Here is a short beginning piece for the story:
"Love waits for no man." That's what I have learned from my ordeal. Love creeps into one's life no matter how prepared one is. No one is exempt. Love ignites like a gentle flame inside one's heart and with time , if one's not careful, the winds of change can fan the flames and next thing you know there is an unquenchable fire that rages in your soul. Sometimes the fire rages for days on end destroying anything in its path; other times it extinguishes quite easily with indifference or disappointments just as easily as it ignited. For some the fire of love is like a bonfire that warms the soul in the depth of winter. When you feel this fire burning, you can either extinguish it right away with indifference or let it warm your soul with its' sweet passion.
I let the fire burn slowly in my heart, warming my coldest nights with the passion of its' incandescence.
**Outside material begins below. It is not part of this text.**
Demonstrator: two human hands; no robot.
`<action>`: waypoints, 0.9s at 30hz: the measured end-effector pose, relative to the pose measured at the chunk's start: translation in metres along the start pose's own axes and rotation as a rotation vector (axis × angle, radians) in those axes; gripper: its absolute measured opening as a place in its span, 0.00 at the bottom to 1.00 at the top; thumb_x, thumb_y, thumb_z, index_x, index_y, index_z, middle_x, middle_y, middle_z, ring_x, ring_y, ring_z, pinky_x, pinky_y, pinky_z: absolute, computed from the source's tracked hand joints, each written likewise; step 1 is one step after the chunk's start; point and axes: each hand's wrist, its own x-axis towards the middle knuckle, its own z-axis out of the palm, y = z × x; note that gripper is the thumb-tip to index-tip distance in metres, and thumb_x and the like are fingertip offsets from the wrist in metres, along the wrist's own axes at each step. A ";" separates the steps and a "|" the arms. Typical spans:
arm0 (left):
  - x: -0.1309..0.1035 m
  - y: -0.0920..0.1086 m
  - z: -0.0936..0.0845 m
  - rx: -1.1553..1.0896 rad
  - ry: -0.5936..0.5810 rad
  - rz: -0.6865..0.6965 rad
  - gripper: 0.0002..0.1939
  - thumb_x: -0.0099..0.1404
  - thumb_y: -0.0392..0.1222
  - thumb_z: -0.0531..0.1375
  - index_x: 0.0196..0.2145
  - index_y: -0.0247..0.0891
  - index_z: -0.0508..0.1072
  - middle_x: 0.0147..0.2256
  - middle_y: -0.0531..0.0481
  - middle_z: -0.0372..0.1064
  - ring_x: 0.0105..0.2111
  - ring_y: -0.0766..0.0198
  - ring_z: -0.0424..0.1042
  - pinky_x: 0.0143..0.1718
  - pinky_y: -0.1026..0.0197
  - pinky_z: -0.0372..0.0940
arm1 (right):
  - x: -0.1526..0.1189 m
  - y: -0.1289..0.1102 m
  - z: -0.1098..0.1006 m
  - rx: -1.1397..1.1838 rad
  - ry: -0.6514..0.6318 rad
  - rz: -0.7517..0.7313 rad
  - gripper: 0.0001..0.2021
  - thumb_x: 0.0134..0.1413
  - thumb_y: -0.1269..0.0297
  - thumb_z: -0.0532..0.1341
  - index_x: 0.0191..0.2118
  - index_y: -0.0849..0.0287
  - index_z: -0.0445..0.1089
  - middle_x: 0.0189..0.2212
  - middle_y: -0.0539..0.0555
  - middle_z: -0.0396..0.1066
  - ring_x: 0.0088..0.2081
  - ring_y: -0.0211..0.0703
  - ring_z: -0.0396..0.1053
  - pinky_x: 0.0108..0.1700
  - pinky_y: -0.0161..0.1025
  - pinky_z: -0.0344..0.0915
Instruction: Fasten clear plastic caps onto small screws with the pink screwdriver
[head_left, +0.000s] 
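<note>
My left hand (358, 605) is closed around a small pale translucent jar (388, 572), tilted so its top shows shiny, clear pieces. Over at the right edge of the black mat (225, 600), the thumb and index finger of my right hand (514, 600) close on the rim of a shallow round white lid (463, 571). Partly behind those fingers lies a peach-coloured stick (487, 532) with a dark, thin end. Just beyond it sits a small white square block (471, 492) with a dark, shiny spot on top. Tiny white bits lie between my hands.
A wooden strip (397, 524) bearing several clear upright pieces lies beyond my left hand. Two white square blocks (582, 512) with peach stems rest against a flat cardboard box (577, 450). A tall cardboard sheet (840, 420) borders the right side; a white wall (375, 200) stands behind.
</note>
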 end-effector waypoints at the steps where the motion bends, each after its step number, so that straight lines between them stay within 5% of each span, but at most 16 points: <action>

Before I met Eric Garcia the fire of love had extinguished from my heart and all was left was an empty void and ashes. Once upon a time, I too, was full of hopes and dreams. I thought love was a silly intangible that only happened in romance novels. Girl met boy, they fell hopelessly in love, found something in common, got engaged and got married. That was before I got burnt by the fire for the first time in my life. I can't believe that I let that creep, Justice, suck me into taking me to my Senior Prom. He was the class clown. One kiss was all it took for him to seduce me into accepting to go to the prom with him. I was nineteen at the time. This was the biggest mistake of my life. Justice almost ruined my life the night he raped me. It took four years of therapy for me to even feel comfortable going out of the house. Brien Thorpe, my therapist, convinced me to take a few literary courses at White Plains University. That's where I met David.
I was twenty-two at the time and thought I had met a wonderful man. David swept me off my feet just like in those romance novels. He was a student at White Plains University. Like me. he was working towards a Bachelor's degree in English literature. In a month we became friends and shortly after that we became an item. Then he proposed to me and I was over the moon. I had just turned twenty and thought my life was about to turn for the better. Not only was I going to earn my degree in English Literature the following summer, but I was also going to be a bride. Then in December of that year, a little before Christmas, I caught David in bed with a swanky freshman. That's when the fire in my heart extinguished. That was the end of my love life. David swore he was drunk and didn't even realize he had brought this girl to our apartment....the apartment we had bought together as a couple with the money we earned working part time. I threw the engagement ring....a 1 Karat diamond ring which he had bought from a friend of his who owned a jewellery store on Main Street. He picked up the ring from the floor, put it in his pocket and said, "Your loss, Babe!" Then he looked at this crack whore lying on the bed, gave her a nod and asked her to get dressed. The game was over. He picked up his things, opened the door and walked out. He never looked back. I never saw David again after this. Furious, I stood there with tears in my eyes vowing never to let any sweet -talking man with fire in his eyes waltz into my life again.
Then I met Eric Garcia and at first I resisted him, putting up an internal fight within myself; telling myself it would never work; telling myself this was David all over again. But his blue eyes bore through me like an unquenchable fire and won the argument. There was something about this fire fighter that lit my soul completely. We went out on a couple of dates and I thought I was wrong about love all along. Love was this unquenchable fire that raged within one's soul and lit one's soul like a candle. Then, I learned something so shocking about Eric that extinguished the fire once again-- and for the second time in my life I was left in total darkness. I knew Eric was too good to be true and so I resisted telling him how much I loved him until it was too late. Now all I have left is the memories of Eric and this little boy who looks so incredibly like Eric. Every time I look into this little boy's blue eyes, I see Eric. I learned love's lesson on that cruel September morning in 2011 and it was this: Love comes into your life and when it does, you should hold on to it; embrace it. Never let Love's candle extinguish because if you do, in a fleeting moment; in a wink of an eye the sweet flame of love will extinguish forever, leaving you with nothing but darkness and regret.